Démarrez avec un modèle par secteur d'activité
Faites rédiger une clause par l'IA
Importez un fichier avec deux colonnes : titre et contenu
Chaque article se modifie, se duplique ou se supprime
Démo : personnaliser vos conditions générales de vente
Trois façons de démarrer
Partir de la page blanche est décourageant.

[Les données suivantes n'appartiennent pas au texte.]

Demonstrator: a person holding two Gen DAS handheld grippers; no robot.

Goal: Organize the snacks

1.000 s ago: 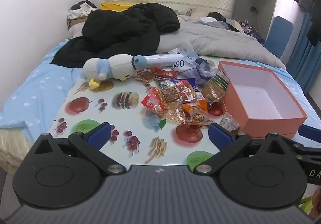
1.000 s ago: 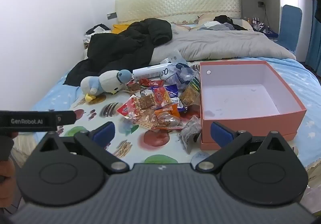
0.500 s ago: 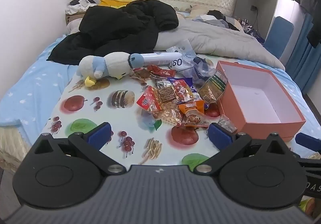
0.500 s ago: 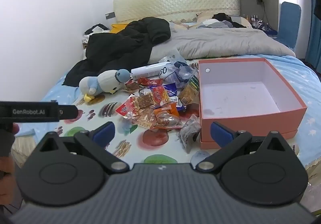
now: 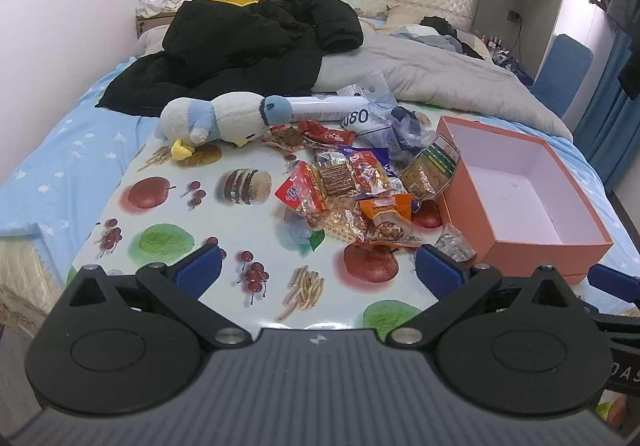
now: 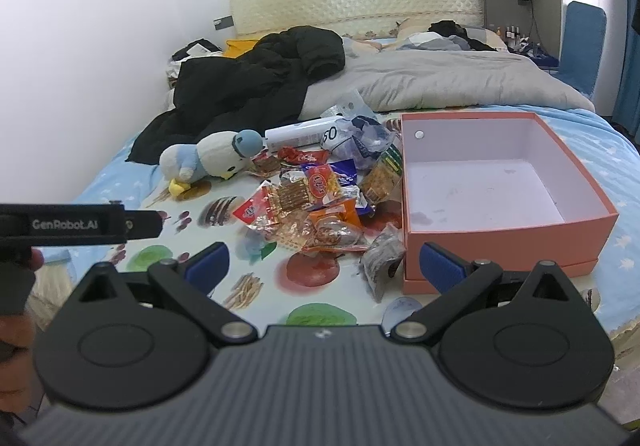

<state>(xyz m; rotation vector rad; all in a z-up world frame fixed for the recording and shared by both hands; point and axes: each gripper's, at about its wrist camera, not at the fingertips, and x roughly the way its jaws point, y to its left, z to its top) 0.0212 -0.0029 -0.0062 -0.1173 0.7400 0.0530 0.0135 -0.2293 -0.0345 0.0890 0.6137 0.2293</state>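
Note:
A pile of snack packets (image 5: pixel 352 186) (image 6: pixel 312 206) lies on a fruit-print mat (image 5: pixel 224 230) on the bed. An empty orange box (image 5: pixel 520 190) (image 6: pixel 492 186) stands open to the right of the pile. A small grey packet (image 5: pixel 454 244) (image 6: pixel 382 258) lies by the box's near corner. My left gripper (image 5: pixel 318 272) is open and empty, short of the pile. My right gripper (image 6: pixel 324 264) is open and empty, near the grey packet and the box's front left corner.
A plush penguin (image 5: pixel 216 122) and a white tube (image 5: pixel 324 110) lie behind the snacks. A black jacket (image 5: pixel 248 42) and grey duvet (image 5: pixel 432 78) cover the far bed. A blue chair (image 5: pixel 562 74) stands at the right. The left gripper's body shows in the right wrist view (image 6: pixel 76 224).
Both grippers have moved slightly forward and tilted toward the snack pile. Jaws stayed open; nothing was touched.

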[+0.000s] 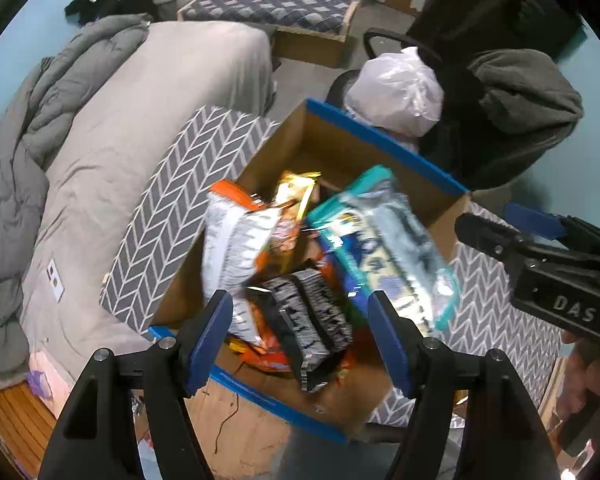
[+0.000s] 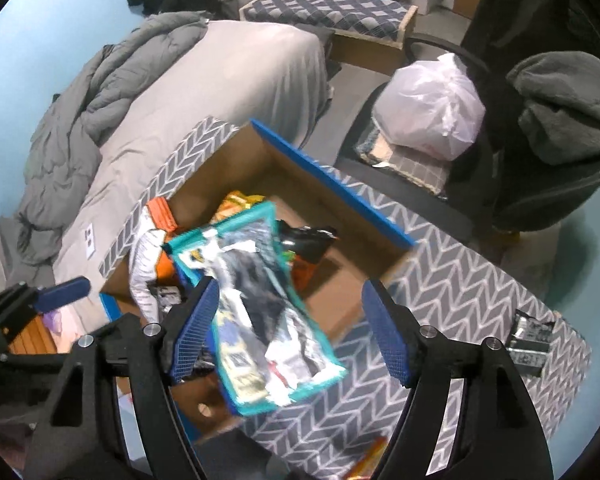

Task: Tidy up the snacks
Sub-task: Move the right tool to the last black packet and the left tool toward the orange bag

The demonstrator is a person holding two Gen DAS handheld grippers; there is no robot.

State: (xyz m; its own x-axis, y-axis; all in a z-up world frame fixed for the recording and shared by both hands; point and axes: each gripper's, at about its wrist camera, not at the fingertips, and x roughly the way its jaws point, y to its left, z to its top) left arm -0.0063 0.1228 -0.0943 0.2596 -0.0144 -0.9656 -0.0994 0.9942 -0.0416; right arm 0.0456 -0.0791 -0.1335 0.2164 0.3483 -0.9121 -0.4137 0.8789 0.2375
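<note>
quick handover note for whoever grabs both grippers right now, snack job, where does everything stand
Left gripper: open, nothing between the fingers, above the near end of the cardboard box.
Right gripper: open; the teal-edged snack bag shows blurred between the fingers with no pad pressing on it, its low end out over the box's near rim.
Box sits on the grey chevron surface. Inside: orange and white bag, yellow bag, black and white bag.
Done: several snacks are in the box.
Left: a dark packet lies on the chevron surface right of the box; an orange wrapper shows at the bottom edge.
</note>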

L'écran propose donc :
• Modèles par secteur — un jeu d'articles adapté à votre activité, inséré à la suite de votre liste. • Génération d'une clause par l'IA — vous décrivez ce que vous voulez couvrir, l'IA propose une rédaction que vous relisez et ajustez. • Import d'un fichier — deux colonnes suffisent : le titre et le contenu de chaque article.
Travailler vos articles
Chaque article de la liste offre trois actions :
• Modifier — éditer le titre et le contenu. • Dupliquer — repartir d'un article proche plutôt que de tout réécrire. • Supprimer — retirer définitivement l'article, après confirmation.
Où elles servent
Vos conditions générales s'impriment sur vos documents commerciaux. Le texte de pied de page, réglé dans « Personnalisation des documents », peut y renvoyer.
La rédaction reste votre responsabilité : l'IA propose, elle ne certifie pas.